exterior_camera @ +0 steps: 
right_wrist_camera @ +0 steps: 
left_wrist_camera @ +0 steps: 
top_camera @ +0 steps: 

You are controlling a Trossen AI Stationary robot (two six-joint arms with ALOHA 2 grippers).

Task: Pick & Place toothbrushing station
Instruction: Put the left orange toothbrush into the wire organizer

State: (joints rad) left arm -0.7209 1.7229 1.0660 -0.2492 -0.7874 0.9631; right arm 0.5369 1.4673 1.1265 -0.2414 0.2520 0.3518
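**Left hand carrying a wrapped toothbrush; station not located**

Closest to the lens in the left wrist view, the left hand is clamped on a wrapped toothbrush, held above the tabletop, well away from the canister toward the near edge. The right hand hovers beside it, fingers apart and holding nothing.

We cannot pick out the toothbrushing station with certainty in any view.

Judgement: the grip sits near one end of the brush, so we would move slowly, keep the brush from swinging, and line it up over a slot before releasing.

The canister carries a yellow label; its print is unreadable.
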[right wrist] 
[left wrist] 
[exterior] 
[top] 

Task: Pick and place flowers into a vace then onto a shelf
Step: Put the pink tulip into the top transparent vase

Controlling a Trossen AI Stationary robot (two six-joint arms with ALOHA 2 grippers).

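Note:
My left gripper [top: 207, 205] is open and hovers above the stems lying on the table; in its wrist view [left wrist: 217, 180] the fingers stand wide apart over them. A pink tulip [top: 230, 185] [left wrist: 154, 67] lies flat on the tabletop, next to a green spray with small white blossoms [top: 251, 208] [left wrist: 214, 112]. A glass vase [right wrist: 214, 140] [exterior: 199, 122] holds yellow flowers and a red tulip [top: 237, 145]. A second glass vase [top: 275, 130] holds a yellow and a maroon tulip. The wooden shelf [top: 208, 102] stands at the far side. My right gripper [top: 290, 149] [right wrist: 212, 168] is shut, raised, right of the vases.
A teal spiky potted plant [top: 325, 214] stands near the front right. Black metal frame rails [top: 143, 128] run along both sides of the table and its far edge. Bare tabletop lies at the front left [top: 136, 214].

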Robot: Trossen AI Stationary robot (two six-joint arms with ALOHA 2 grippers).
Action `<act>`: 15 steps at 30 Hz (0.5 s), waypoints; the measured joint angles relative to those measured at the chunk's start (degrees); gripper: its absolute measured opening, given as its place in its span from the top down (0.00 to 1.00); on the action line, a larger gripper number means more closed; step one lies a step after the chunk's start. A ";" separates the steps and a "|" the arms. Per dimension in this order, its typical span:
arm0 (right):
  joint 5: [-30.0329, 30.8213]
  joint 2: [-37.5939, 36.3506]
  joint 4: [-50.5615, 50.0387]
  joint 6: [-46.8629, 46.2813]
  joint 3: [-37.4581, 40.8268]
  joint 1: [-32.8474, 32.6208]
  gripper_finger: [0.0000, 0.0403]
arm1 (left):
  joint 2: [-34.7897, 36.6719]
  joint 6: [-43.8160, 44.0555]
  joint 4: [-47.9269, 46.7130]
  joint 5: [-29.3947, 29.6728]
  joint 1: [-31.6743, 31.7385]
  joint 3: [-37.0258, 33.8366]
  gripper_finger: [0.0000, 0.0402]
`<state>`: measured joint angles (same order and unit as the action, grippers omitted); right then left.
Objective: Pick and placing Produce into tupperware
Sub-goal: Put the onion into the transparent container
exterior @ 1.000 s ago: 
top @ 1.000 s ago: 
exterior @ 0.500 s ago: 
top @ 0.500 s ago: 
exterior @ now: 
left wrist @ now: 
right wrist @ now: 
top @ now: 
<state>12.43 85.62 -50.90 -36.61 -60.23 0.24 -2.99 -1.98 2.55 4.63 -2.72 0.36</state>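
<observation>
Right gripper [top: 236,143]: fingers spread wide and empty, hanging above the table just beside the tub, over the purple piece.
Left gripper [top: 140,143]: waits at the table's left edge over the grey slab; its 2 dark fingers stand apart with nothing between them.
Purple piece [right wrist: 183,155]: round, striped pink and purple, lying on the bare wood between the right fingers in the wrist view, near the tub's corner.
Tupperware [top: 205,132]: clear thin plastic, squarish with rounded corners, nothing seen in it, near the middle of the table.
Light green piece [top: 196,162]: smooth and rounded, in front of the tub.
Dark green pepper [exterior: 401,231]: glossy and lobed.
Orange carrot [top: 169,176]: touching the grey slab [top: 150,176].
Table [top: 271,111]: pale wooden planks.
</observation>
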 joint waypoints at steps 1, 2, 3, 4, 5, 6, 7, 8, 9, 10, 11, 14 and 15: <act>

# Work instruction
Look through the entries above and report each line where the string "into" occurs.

# Solved problem
Instruction: Put the left orange toothbrush into the wire organizer
Task: Pick and place flowers into a vace then onto a shelf
Step: Put the pink tulip into the top transparent vase
Objective: Pick and placing Produce into tupperware
Sub-goal: Put the onion into the transparent container

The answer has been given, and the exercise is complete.